__Available data__.
======

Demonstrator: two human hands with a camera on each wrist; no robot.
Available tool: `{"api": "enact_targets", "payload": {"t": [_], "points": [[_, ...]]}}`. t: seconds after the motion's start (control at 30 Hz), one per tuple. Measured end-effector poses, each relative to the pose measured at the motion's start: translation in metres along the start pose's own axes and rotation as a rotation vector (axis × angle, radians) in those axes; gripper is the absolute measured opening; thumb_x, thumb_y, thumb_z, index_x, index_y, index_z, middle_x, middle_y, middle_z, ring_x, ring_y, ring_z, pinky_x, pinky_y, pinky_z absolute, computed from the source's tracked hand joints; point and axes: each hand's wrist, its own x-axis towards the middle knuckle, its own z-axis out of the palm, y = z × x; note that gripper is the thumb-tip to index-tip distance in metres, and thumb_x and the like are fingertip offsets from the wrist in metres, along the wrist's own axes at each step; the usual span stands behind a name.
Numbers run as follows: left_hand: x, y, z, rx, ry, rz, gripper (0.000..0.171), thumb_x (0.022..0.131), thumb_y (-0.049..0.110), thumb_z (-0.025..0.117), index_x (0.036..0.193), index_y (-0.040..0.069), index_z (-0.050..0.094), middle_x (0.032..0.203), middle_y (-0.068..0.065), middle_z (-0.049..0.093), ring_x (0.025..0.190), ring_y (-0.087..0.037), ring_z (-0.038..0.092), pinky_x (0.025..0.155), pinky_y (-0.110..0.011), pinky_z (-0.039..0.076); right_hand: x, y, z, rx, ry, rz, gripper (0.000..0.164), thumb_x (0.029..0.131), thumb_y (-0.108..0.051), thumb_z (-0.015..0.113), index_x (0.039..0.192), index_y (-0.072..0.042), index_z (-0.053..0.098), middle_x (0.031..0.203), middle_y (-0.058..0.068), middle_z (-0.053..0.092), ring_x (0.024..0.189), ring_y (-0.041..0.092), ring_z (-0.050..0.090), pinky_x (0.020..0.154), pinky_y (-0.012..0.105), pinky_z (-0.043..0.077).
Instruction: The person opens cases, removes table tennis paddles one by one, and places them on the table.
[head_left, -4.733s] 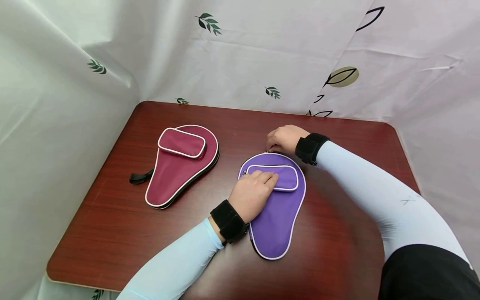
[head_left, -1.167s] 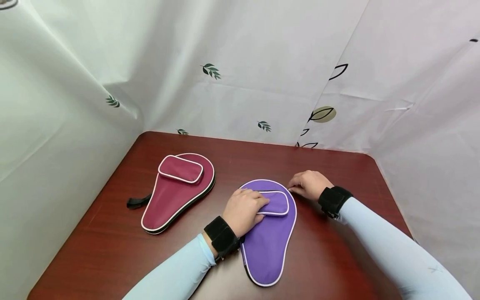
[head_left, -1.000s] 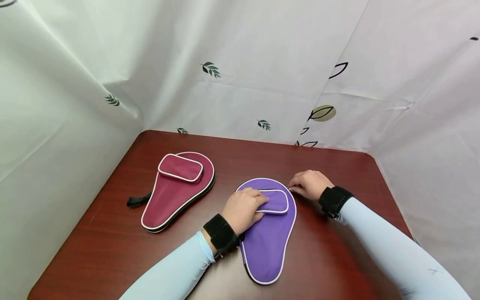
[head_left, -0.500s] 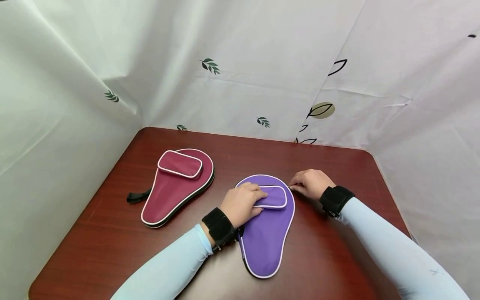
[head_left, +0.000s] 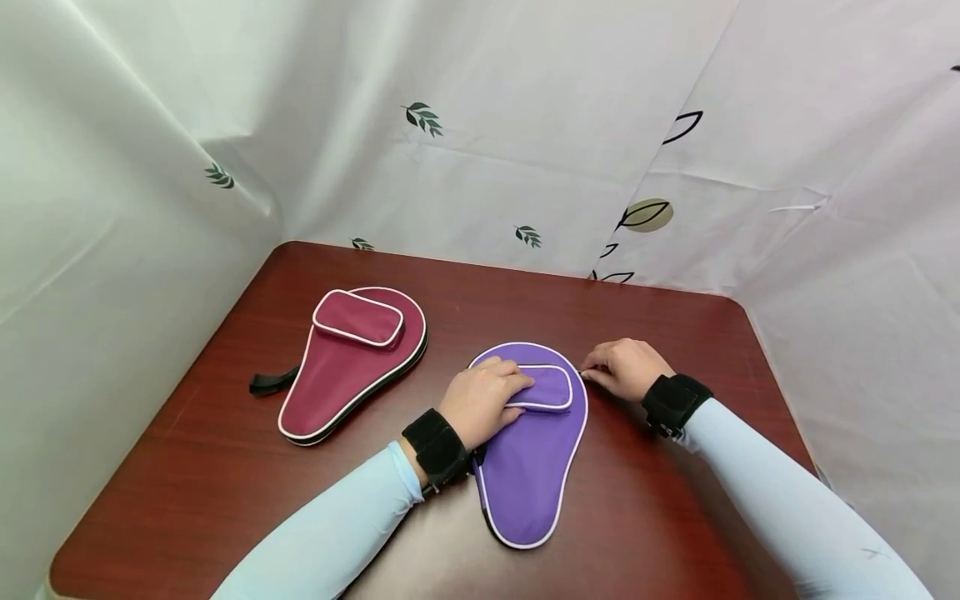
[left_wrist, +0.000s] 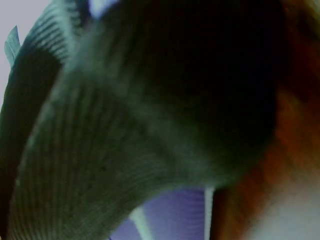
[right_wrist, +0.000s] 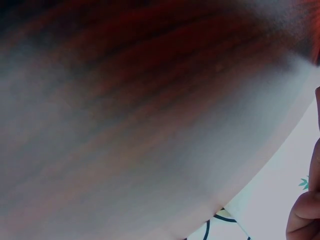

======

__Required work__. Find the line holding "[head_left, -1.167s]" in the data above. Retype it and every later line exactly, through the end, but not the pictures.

__Result__.
[head_left, -1.167s] 
[head_left, -1.000s] 
[head_left, -0.500s] 
[head_left, +0.000s] 
[left_wrist, +0.000s] 
[right_wrist, +0.000s] 

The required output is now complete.